======== Extracted records ========

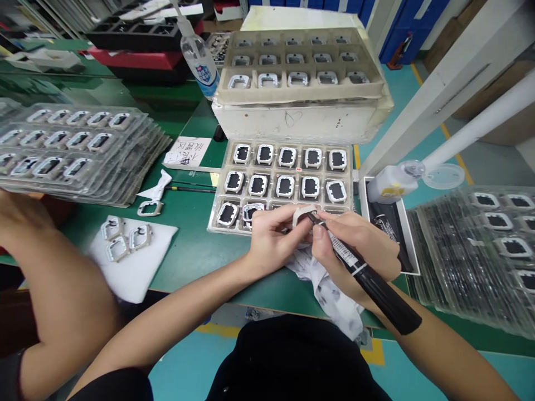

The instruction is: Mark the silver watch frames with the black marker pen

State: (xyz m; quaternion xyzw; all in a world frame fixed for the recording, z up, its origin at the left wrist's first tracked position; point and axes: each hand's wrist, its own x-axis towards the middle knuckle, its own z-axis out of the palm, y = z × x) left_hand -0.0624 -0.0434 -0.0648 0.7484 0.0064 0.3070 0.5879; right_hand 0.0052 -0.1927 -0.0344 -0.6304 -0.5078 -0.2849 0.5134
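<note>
Between the fingers of my left hand [273, 239] is a small white watch case frame [301, 213], tilted up and partly covered by the fingers. My right hand [359, 250] grips a black marker pen [368, 278] with a pale label, its tip end at the frame. Just beyond both hands lies a clear plastic tray [282, 170] with rows of similar frames in its pockets; the near row is partly hidden by my hands. Beneath my hands a white cloth [330, 295] with dark smudges hangs over the table edge.
A co-worker's arm [62, 278] is at the left, near a white foam sheet [142, 267] with loose frames. Stacked trays stand left [83, 161] and right [472, 250]. A foam box [292, 120], pump bottle [200, 64] and white bin [412, 245] border the work spot.
</note>
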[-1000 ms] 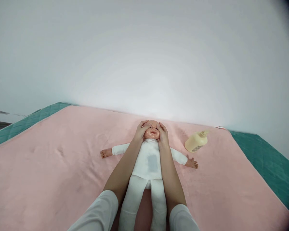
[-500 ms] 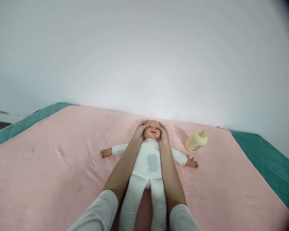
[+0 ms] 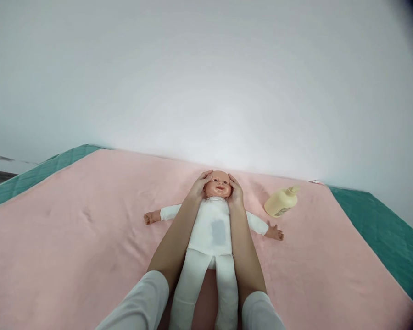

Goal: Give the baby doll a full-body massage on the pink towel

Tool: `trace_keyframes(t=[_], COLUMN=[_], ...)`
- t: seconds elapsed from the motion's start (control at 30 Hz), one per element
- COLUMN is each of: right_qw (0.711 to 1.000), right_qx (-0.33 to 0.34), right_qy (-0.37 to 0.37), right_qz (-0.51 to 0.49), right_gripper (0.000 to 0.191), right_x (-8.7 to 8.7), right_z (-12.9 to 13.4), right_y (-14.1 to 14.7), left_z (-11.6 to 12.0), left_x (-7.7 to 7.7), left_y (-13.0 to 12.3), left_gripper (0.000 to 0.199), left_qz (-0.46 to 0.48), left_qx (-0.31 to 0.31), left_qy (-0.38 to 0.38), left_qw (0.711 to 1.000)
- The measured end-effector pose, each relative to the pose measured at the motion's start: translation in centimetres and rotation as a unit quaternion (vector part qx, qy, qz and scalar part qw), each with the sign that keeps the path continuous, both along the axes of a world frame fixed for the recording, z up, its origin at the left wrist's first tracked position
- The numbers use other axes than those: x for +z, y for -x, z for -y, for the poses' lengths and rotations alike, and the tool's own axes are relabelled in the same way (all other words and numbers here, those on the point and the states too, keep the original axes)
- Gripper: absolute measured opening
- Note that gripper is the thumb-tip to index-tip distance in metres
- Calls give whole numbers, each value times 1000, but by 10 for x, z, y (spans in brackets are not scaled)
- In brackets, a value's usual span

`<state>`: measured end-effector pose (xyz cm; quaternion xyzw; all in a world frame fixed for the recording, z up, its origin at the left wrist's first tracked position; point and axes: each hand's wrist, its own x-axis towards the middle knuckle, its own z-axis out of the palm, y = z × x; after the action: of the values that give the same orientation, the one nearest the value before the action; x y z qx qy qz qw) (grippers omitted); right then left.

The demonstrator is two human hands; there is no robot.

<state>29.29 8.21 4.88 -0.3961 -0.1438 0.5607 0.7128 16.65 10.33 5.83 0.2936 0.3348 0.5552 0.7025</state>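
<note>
A baby doll (image 3: pixel 211 220) lies on its back, its legs toward me and its arms spread to the sides. Its body is white cloth with a grey-blue patch on the belly; the head (image 3: pixel 219 183) and hands are hard and skin-toned. My left hand (image 3: pixel 198 187) cups the left side of the doll's head, fingertips by the temple. On the opposite side my right hand (image 3: pixel 236 190) curves around the head in the same way. Both forearms run along the doll's torso, over its upper arms. The undersides of my hands are hidden.
A pale yellow pump bottle (image 3: pixel 281 202) stands right of the doll, near its outstretched hand. Beneath lies a pink sheet (image 3: pixel 72 229) over a green quilted pad (image 3: pixel 388 233) showing at both sides. A white wall (image 3: pixel 206 82) rises behind the far edge.
My fingers have shifted slightly outward and my right hand a little to the right, so more of the doll's forehead and temples shows. The doll's body and the bottle stay put.
</note>
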Motion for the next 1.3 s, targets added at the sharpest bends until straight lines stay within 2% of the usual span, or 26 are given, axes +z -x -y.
trace_keyframes(t=[0.1, 0.2, 0.43, 0.7, 0.93, 1.17, 1.3], right_qw=[999, 998, 996, 997, 998, 999, 1000], right_qx=[-4, -3, -10, -7, -5, 5, 5], right_qy=[-12, -16, -20, -5, 3, 2, 2], right_qz=[32, 67, 88, 80, 68, 38, 26], right_gripper=[35, 45, 52, 50, 41, 36, 35], right_x=[1, 1, -4, -2, 4, 1, 0], right_z=[1, 2, 0, -1, 2, 0, 0], right_y=[3, 5, 4, 5, 5, 3, 1], left_z=[2, 3, -1, -1, 5, -2, -4], left_x=[0, -3, -12, -10, -3, -9, -10], left_y=[-4, -9, -11, -11, -10, -8, -7], left_gripper=[32, 41, 51, 46, 41, 41, 40], left_qz=[-4, -17, -76, -77, -16, 9, 14], left_qx=[28, 58, 81, 81, 52, 17, 20], left_qy=[-17, -48, -52, -55, -42, -37, -17], left_qw=[999, 997, 992, 992, 998, 999, 1000])
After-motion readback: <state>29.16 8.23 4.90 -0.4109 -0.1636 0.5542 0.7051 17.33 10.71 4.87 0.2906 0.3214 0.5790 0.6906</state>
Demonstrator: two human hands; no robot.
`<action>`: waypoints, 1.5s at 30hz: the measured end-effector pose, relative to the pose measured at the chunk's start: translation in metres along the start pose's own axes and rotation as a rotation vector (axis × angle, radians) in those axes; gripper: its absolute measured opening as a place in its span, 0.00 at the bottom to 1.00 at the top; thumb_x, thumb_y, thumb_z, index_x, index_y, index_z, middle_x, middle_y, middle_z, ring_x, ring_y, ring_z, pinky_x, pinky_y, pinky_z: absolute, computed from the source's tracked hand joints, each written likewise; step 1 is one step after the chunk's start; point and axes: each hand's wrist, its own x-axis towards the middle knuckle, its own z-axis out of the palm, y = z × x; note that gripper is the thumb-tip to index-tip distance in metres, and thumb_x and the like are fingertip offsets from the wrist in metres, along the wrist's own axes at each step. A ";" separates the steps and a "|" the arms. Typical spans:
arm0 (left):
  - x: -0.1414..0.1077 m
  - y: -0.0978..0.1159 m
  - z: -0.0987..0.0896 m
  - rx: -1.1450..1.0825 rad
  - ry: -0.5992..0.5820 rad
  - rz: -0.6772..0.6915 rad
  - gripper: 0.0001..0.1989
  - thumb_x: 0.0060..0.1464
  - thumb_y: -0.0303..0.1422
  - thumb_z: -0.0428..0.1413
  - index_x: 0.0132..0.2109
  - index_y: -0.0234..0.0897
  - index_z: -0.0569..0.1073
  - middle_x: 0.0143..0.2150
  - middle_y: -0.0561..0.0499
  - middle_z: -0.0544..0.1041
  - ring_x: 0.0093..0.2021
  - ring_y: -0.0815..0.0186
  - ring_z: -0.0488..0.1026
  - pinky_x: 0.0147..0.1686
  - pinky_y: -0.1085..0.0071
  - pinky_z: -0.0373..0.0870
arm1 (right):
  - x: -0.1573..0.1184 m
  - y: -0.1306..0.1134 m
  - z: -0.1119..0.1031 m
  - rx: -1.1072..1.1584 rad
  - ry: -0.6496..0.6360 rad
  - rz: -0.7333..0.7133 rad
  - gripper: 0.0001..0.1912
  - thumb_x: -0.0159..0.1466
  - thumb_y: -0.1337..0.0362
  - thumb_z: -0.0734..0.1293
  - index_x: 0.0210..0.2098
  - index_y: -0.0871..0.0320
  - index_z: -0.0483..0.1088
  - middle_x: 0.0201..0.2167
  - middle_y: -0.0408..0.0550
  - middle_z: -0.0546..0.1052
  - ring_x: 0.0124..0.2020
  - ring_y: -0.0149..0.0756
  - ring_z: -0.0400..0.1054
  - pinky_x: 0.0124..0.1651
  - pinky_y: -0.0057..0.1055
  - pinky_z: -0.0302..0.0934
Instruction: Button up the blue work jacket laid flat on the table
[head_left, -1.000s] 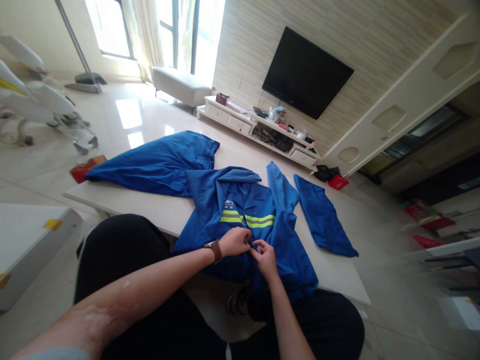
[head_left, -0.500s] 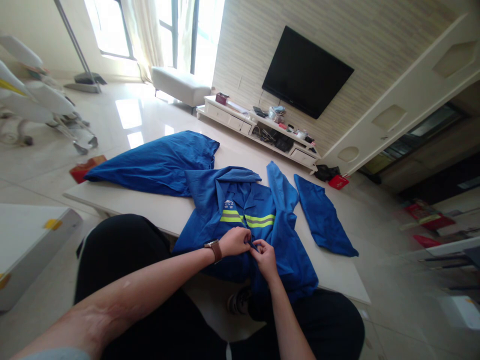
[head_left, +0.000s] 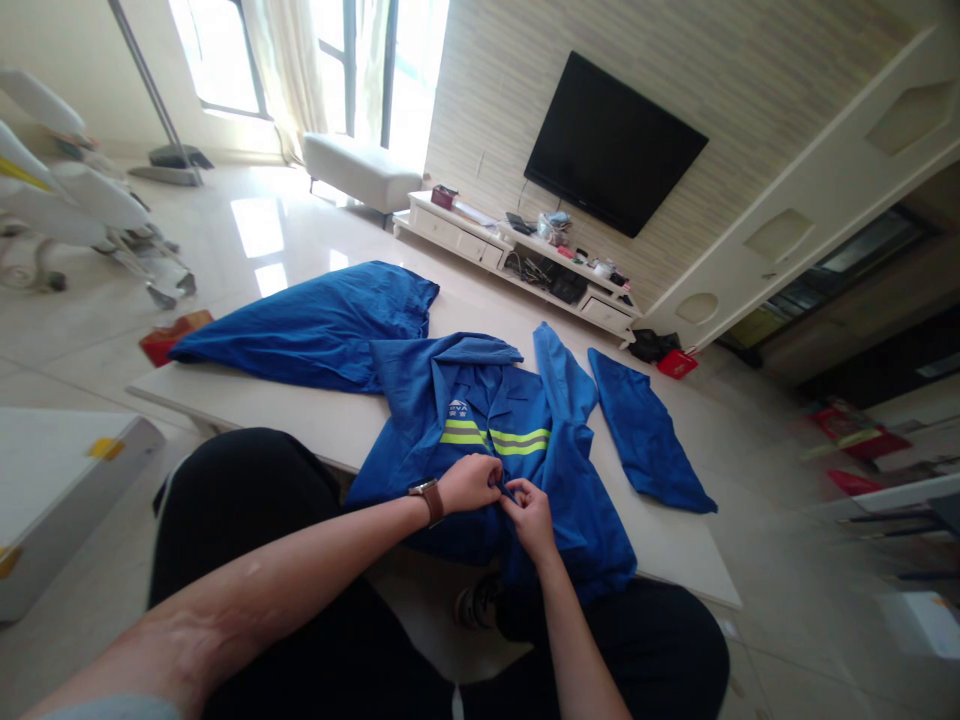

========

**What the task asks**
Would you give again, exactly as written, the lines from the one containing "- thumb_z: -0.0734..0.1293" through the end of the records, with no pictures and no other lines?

**Solution**
  - thumb_z: -0.0734..0.1293
  - index_x: 0.0210..0.2098
  - index_y: -0.0871..0.0320
  - index_z: -0.0483..0.1088
  - middle_x: 0.0201..0.2167
  - middle_y: -0.0408..0.0550
  - middle_z: -0.0546..0.1052
  - ring_x: 0.0124..0.2020
  - ring_y: -0.0149..0.0756
  - ring_z: -0.0400..0.1054
  - pinky_x: 0.0124..0.1651
  - pinky_y: -0.0057..0.1055
  - pinky_z: -0.0302..0.0934
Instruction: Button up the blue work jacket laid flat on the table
[head_left, -1.000s] 
[head_left, -0.500s] 
[head_left, +0.000s] 

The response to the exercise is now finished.